= Beginning of Section =
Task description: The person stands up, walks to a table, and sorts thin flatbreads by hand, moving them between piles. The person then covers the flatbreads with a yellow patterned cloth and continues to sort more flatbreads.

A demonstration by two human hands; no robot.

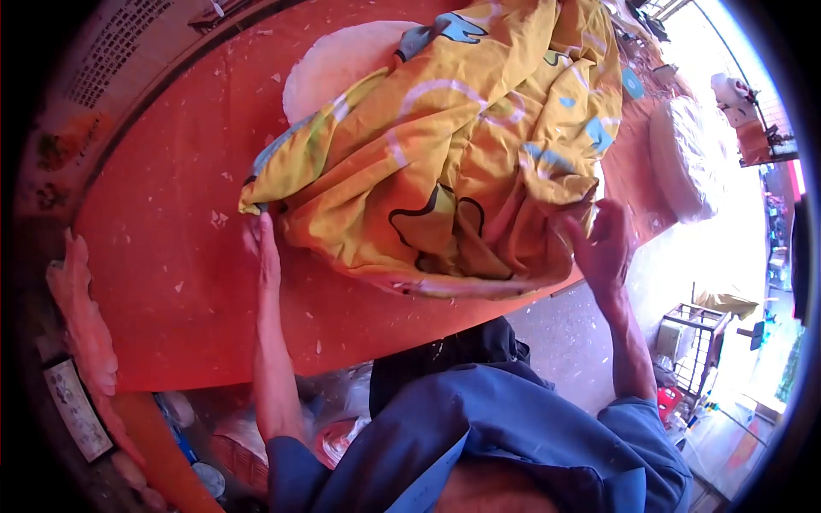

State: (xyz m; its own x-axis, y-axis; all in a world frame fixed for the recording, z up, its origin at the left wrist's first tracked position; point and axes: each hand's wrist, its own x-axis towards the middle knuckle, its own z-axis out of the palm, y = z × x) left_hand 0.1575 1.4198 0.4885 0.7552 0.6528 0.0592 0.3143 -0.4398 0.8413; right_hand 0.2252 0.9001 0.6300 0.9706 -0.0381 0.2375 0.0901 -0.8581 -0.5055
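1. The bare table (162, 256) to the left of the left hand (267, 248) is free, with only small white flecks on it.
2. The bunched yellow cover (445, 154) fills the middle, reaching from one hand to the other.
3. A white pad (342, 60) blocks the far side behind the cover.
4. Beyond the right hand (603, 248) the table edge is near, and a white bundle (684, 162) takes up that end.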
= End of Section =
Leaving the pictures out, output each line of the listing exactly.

RESPONSE TO THE TASK:
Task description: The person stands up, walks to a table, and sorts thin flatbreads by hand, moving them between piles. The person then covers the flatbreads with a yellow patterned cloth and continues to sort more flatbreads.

A demonstration by two human hands; no robot.


State: (xyz m; its own x-axis, y-axis; all in a world frame fixed for the recording, z up, its origin at the left wrist's first tracked position; point and axes: each hand's wrist, its own x-axis towards the middle knuckle, its own z-axis out of the palm, y = z × x) left_hand 0.1575 1.4198 0.4885 0.7552 0.6528 0.0592 0.3143 -0.4398 0.8413; right_hand 0.2252 0.9001 0.6300 0.9706 -0.0381 0.2375 0.0901 -0.8581 -0.5055
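1. The bare table (162, 256) to the left of the left hand (267, 248) is free, with only small white flecks on it.
2. The bunched yellow cover (445, 154) fills the middle, reaching from one hand to the other.
3. A white pad (342, 60) blocks the far side behind the cover.
4. Beyond the right hand (603, 248) the table edge is near, and a white bundle (684, 162) takes up that end.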

Now the output is complete.